Walk through the ruins of Mohenjo-daro, in present-day Pakistan, and you can still see the bones of a city that knew how to live well. Covered drains ran beneath paved streets. Homes had private bathrooms. Bricks were baked to the same standard size across thousands of kilometres. This was one of the most advanced urban civilisations on Earth, flourishing alongside ancient Egypt and Mesopotamia more than 4,000 years ago.
And yet, we cannot read a single sentence its people wrote.
The Indus Valley Civilisation existed from roughly 3300 BCE to 1300 BCE, with its peak urban phase between 2600 and 1900 BCE. Its cities, mainly Harappa and Mohenjo-daro, spread across what is now Pakistan and northwest India, home to tens of thousands of people at their height. These were not isolated villages. Indus traders reached as far as the Persian Gulf and Mesopotamia, and goods linked to this civilization have turned up in excavations far from home.

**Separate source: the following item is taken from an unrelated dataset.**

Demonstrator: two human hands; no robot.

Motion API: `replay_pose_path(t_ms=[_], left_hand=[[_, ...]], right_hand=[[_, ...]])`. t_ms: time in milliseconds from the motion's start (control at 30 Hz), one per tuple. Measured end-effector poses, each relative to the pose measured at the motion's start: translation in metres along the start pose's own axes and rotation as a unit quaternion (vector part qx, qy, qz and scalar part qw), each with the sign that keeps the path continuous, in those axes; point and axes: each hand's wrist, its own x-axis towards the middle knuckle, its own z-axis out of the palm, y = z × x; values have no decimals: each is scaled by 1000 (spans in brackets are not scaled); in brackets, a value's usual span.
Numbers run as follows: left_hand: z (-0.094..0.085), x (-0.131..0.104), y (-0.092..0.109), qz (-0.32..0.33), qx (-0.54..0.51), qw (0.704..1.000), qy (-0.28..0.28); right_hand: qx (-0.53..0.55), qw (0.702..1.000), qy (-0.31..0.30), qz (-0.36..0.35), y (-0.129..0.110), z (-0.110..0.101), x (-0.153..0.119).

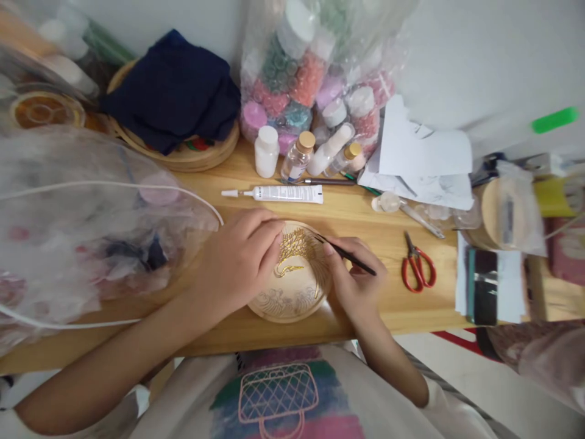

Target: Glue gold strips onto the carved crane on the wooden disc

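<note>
A round wooden plaque (292, 299) with a gold bird-shaped outline lies at the near edge of the wooden table (365, 219). My left hand (240, 259) rests on the plaque's left rim, fingers curled at the gold pattern. My right hand (354, 277) holds a thin dark pointed tool (350, 259), its tip touching the upper right of the gold outline.
A white glue tube (283, 194) lies just beyond the plaque. Small bottles (297, 155) stand before a plastic bag of coloured bead jars (311, 73). Red scissors (417, 265) lie to the right, papers (423, 158) behind them. A large plastic bag (82, 231) fills the left.
</note>
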Motion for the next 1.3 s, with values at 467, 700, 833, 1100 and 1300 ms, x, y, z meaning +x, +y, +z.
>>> replay_pose_path(t_ms=[467, 700, 833, 1100, 1300], left_hand=[[21, -9, -12, 1, -14, 999, -30], [21, -9, -13, 0, -19, 1000, -25], [21, -9, -12, -8, -11, 999, -30], [20, -9, -13, -9, -8, 999, -37], [20, -10, -14, -9, -6, 999, -39]], right_hand=[[-24, 1000, -1, -6, -2, 7, -4], [-17, 1000, -16, -7, -2, 13, -4], [-19, 1000, -24, -2, -1, 14, -3], [-23, 999, -28, -4, -1, 15, -2], [-32, 999, -33, -6, -1, 16, -2]])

What they left behind, besides drains and bricks, is writing. Thousands of small carved symbols appear on seals, pottery, copper plates, and tiny tablets, found across dozens of archaeological sites. Many of the most famous seals carry an animal, often a bull-like creature with a single horn, sitting just above a short line of symbols. Archaeologists believe these seals were pressed into clay to mark ownership of goods, much like a signature on a trade invoice today. Around 4,000 inscriptions have been recovered so far. But here is the catch: almost every single one of them is short. Most inscriptions run to about five symbols. The longest known inscription contains around 26 to 34 symbols. There is no Indus Valley equivalent of a stone slab describing a king’s victories, no scroll listing laws, no letter between two friends. Just short bursts of symbols, possibly names, titles, or trade labels, repeated across a script nobody can fully explain.
This is what makes the Indus script different from almost every other ancient writing system we have cracked. Egyptian hieroglyphs had the Rosetta Stone, a single slab carrying the same message in three scripts, including Greek, which scholars already understood. That one object unlocked an entire civilisation’s voice. The Indus script has no such shortcut. No bilingual text has ever been found. No king’s name survives anywhere else to match against a symbol. We don’t even know, for certain, what language lies underneath the signs. Over the decades, scholars have proposed early Dravidian, Sanskrit and other Indo-Aryan languages, Munda, and even a lost language related to ancient Elamite from Iran. None of these theories has been confirmed. Most have been quietly set aside when the evidence did not hold up.
This is not for lack of trying. Indologist Asko Parpola, who has spent much of his career on this puzzle, once called it perhaps the most important undeciphered writing system in the world. Researchers like Nisha Yadav at the Tata Institute of Fundamental Research in Mumbai have turned to machine learning to find patterns in how the signs are arranged. Her work found that just 67 signs account for roughly 80 percent of everything ever written in the script, and that these signs follow strict rules about where they can appear in a sequence. In other words, there is clearly a system at work, a structured logic, not random doodles. What that system actually says is still unknown.
The mystery has also turned political. In January 2025, Tamil Nadu Chief Minister M.K. Stalin announced a cash prize of one million dollars for anyone who can decipher the Indus script to the satisfaction of archaeologists. Separately, he also announced plans to establish a research chair named in honour of the late script scholar Iravatham Mahadevan. The announcements followed a study by researchers K. Rajan and R. Sivananthan, who compared thousands of pottery fragments from Tamil Nadu with Indus signs and found notable overlap between the two sets of symbols. The study’s own authors were careful to call this a comparison of shapes, not proof of a shared language. But in a country where the debate over whether ancient Dravidian and Aryan populations were separate or connected still shapes politics and identity, even a hint like this travels far.
Predictably, the million-dollar offer has invited a flood of claims. Scholars who study the script say they regularly receive messages from amateurs convinced they have cracked it. None has held up under scrutiny so far.
So the Indus Valley remains a civilisation we can map, excavate, and admire, but not quote. We know how its cities drained rainwater more efficiently than some Indian cities manage today. We do not know what its people called themselves, what gods they prayed to, or what they argued about over dinner. That gap is what keeps pulling scholars, governments, and curious amateurs back to the same handful of symbols, generation after generation. Until someone finds that one breakthrough object, an equivalent of the Rosetta Stone for the Indus world, their writing will stay exactly where it has stayed for over a hundred years: carved, visible, and silent.